**Your task:** Go over the material below and report every line that contains the word "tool".
##### Input data
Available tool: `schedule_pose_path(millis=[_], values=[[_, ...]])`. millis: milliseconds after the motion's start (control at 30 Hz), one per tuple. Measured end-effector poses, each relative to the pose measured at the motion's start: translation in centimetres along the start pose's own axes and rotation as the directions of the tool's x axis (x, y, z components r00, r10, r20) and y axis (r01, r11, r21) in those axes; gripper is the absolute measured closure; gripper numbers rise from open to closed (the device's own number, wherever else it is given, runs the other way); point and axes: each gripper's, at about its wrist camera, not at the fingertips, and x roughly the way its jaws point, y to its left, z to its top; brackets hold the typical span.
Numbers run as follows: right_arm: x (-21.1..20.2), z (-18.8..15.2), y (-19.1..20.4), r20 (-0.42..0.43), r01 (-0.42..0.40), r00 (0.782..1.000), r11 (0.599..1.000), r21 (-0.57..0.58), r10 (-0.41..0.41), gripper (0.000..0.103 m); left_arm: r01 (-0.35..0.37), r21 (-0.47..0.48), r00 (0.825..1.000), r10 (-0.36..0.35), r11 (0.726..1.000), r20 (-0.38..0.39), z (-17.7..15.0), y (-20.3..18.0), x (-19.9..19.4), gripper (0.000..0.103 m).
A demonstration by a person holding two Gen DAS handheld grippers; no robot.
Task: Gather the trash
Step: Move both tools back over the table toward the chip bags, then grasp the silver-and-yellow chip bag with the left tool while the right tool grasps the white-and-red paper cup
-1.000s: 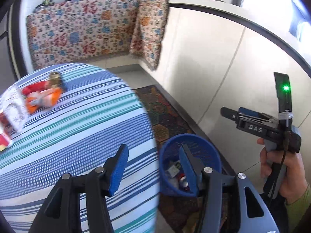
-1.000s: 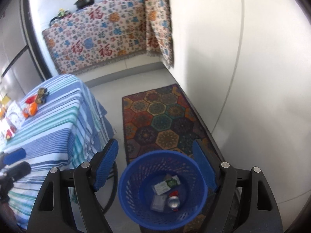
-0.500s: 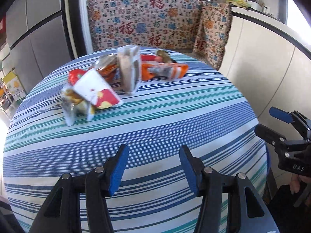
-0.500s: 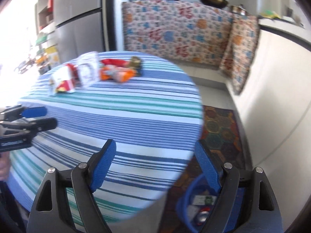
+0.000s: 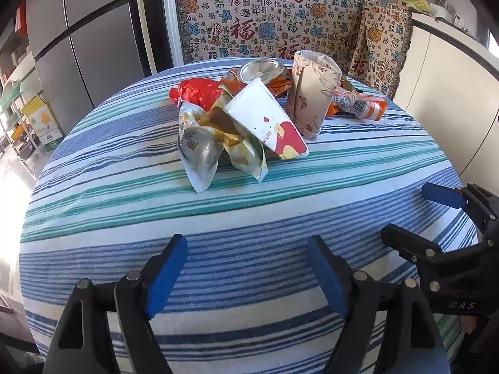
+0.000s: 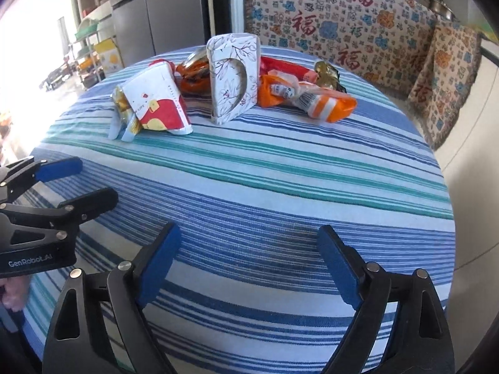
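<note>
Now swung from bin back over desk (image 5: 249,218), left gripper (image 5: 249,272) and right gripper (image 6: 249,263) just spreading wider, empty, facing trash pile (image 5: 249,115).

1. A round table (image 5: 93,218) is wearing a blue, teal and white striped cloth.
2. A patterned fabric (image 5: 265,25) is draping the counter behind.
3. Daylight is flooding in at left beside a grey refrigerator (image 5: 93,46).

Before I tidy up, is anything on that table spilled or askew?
Nothing spilled. On the striped tablecloth, crumpled wrappers heap around a dented can, and an empty tissue box stands on end.
</note>
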Motion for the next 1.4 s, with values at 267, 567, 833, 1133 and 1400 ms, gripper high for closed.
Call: schedule_pose_path(millis=[267, 567, 833, 1133, 1400], values=[[0.2, 0.2, -0.5, -0.003, 0.004, 1.000, 1.000, 0.007, -0.004, 0.004, -0.015, -0.012, 1.000, 0.015, 1.000, -0.012, 4.0, 1.7, 3.0, 0.007], [0.2, 0.1, -0.6, -0.003, 0.005, 1.000, 1.000, 0.006, -0.005, 0.004, 0.058, -0.001, 0.998, -0.058, 0.998, 0.026, 6.4, 3.4, 4.1, 0.043], [0.2, 0.1, -0.8, -0.003, 0.006, 1.000, 1.000, 0.006, -0.005, 0.004, 0.070, 0.049, 0.998, -0.070, 0.996, 0.007, 3.5, 4.4, 1.3, 0.067], [0.2, 0.0, -0.8, -0.002, 0.007, 1.000, 1.000, 0.007, -0.007, 0.004, 0.032, 0.027, 0.999, -0.032, 0.999, 0.009, 0.6, 5.5, -0.5, 0.046], [0.1, 0.2, -0.3, -0.004, -0.024, 1.000, 0.999, -0.026, 0.024, 0.003, 0.016, -0.022, 1.000, -0.015, 1.000, 0.023, 1.2, 6.3, 0.2, 0.043]])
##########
**Final answer:**
Available tool: `schedule_pose_path(millis=[_], values=[[_, ...]])`. millis: milliseconds after the motion's start (control at 30 Hz), one per tuple. Measured end-effector poses, each relative to the pose measured at the motion's start: translation in centimetres along the start pose's own axes and rotation as the directions of the tool's x axis (x, y, z components r00, r10, r20) and y axis (r01, r11, r21) in those axes; gripper is the absolute measured closure; gripper numbers rise from open to closed (the device's own number, wherever else it is given, runs the other way); point and axes: each gripper's, at about its wrist camera, not at the fingertips, and x roughly the way its jaws point, y to its left, z to its top; brackets hold the typical span.
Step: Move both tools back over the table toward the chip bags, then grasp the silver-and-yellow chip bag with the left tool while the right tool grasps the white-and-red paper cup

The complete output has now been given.